A Beginner Data Engineer Project: Extract Random Jokes via API with Python (Part 2)

Beginner Data Engineering

This is Part 2 of extracting random jokes from an API and loading it into a BigQuery table via a data pipeline aka python script.

In the first part, here’s what we went over:

✅ Get a random joke from the API
✅ Parse it out into a pandas DataFrame
🔲 Authenticate and connect to a BigQuery database
🔲 Load the random joke data into a BigQuery table
🔲 Deploy the script via crontab to run every minute, thus getting a new joke into our database every 60 seconds
🔲 Tear down (remove crontab lines)

In this part, we’ll go over authenticating, connecting to, and loading data into a BigQuery table.

Let’s jump right in…

Authenticate with Google BigQuery

This doc from Google shows us how to load a DataFrame into a BigQuery table using the BigQuery Client, but what does that look like in action?

To recap, here is the code we’ve ended up with in the end of Part 1:

import requests
import json
from datetime import datetime as dt
import pandas as pd

url = 'https://official-joke-api.appspot.com/random_joke'

joke_data = requests.get(url).text
joke_dict = json.loads(joke_data)

joke_id = joke_dict['id']
joke_type = joke_dict['type']
joke_setup = joke_dict['setup']
joke_punchline = joke_dict['punchline']
joke_datetime_extracted = dt.now()

joke_df = pd.DataFrame(columns=['id', 'type', 'setup', 'punchline', 'datetime_extracted'])
joke_df.loc[len(joke_df)] = [joke_id, joke_type, joke_setup, joke_punchline, joke_datetime_extracted]

print(joke_df)
print(type(joke_df))

To begin the next step of authenticating with Google, we add this line to the top of the main.py file:

from google.cloud import bigquery

Note: You'll have to make sure you have the BigQuery client library for python installed on your virtual environment before you can import. Run the following command if you need to install it:

pip install --upgrade google-cloud-bigquery

Then, initialize the BigQuery client:

client = bigquery.Client()

If you try running your code right away, you’ll get the following error due to not authenticating yet:

google.auth.exceptions.DefaultCredentialsError: Your default credentials were not found. To set up Application Default Credentials, see https://cloud.google.com/ docs/authentication/external/set-up-adc for more information.

Let’s authenticate…

First install and initialize the gcloud CLI.

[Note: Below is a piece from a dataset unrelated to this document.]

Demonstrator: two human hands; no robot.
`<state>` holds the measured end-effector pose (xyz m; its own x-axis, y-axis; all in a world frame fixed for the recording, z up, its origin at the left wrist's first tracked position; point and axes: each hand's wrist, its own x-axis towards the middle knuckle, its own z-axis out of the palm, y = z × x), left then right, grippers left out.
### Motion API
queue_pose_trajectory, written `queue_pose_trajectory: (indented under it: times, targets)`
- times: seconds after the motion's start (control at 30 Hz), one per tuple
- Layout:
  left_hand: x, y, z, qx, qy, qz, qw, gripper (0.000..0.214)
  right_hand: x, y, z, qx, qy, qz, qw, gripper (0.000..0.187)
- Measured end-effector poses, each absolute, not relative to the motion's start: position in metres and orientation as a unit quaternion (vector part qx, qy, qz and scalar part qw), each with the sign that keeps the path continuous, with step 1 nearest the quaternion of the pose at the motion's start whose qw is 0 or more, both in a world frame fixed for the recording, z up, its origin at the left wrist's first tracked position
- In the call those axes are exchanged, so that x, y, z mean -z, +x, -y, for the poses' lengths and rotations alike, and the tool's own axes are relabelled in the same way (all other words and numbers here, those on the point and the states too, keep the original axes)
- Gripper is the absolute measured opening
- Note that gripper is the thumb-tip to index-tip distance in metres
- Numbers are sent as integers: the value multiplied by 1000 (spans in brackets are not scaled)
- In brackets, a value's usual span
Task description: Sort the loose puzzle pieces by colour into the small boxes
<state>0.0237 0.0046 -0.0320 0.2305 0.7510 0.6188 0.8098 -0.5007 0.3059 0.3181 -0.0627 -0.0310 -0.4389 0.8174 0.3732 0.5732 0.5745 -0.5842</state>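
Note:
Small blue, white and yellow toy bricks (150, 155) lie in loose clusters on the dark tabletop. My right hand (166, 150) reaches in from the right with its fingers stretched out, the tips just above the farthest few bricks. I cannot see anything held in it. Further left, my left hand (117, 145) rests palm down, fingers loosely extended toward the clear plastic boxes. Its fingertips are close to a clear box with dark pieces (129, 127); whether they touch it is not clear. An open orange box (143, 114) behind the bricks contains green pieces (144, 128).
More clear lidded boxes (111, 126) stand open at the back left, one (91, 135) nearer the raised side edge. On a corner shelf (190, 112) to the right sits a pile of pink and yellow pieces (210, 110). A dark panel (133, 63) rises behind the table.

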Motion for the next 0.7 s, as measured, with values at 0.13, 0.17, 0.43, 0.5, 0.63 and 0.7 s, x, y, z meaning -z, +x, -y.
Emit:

The gcloud CLI is a set of tools that allows you to manage resources on Google Cloud Platform via your terminal’s command line interface.

Once installed, you can initialize by running the command:

gcloud auth application-default login

A new window will open in your browser prompting you to login to Google with your credentials.

Once successfully logged in, you’ll be directed to a page saying: You are now authenticated with the gcloud CLI!

What happened beneath the hood is that the gcloud CLI created and stored credentials for you on your computer.

Now when you run the code line with client = bigquery.Client(), you won’t get an error message.

Next, we load the DataFrame into a table in our BigQuery project.

Load Data Into a BigQuery Table

Alright, now before this step, make sure you have a dataset created already in your BigQuery project where you want to load in the data.

BigQuery database is structured like this:

Having a table already created is optional.

The only requirement is to have a project and dataset setup already.

If a table does not exist yet, the following function will create the table and infer the schema from the DataFrame. (schema is the definition and structure of the columns for the table)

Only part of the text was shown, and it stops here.